**Your assignment:** Reproduce exactly the line that includes "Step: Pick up" and all lines after it, ending with the last line of the data.
(Data segment)
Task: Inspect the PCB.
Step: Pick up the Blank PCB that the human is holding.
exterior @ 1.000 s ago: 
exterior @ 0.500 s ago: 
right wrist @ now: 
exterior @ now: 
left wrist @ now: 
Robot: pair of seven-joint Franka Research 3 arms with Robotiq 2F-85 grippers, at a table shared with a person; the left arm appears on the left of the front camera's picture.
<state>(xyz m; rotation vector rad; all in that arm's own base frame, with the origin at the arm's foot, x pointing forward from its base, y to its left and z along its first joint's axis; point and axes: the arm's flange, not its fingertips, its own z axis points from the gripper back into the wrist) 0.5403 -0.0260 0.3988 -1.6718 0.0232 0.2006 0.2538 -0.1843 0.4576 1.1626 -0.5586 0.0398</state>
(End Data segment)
**Task response:**
Step: Pick up the Blank PCB that the human is holding.
exterior @ 1.000 s ago: 
exterior @ 0.500 s ago: 
right wrist @ now: 
exterior @ now: 
left wrist @ now: 
Robot: pair of seven-joint Franka Research 3 arms with Robotiq 2F-85 grippers, at a table shared with a person; the left arm appears on the left of the front camera's picture.
<state>(xyz m; rotation vector rad; all in that arm's own base frame, with the origin at the arm's foot, x pointing forward from its base, y to its left and z along its first joint's axis; point and axes: the arm's flange, not its fingertips, its own z axis points from the gripper back into the wrist) 0.5403 -0.0260 0.3988 -1.6718 0.0232 0.2006 0.2538 -0.1843 0.4576 1.1626 -0.5586 0.0398</state>

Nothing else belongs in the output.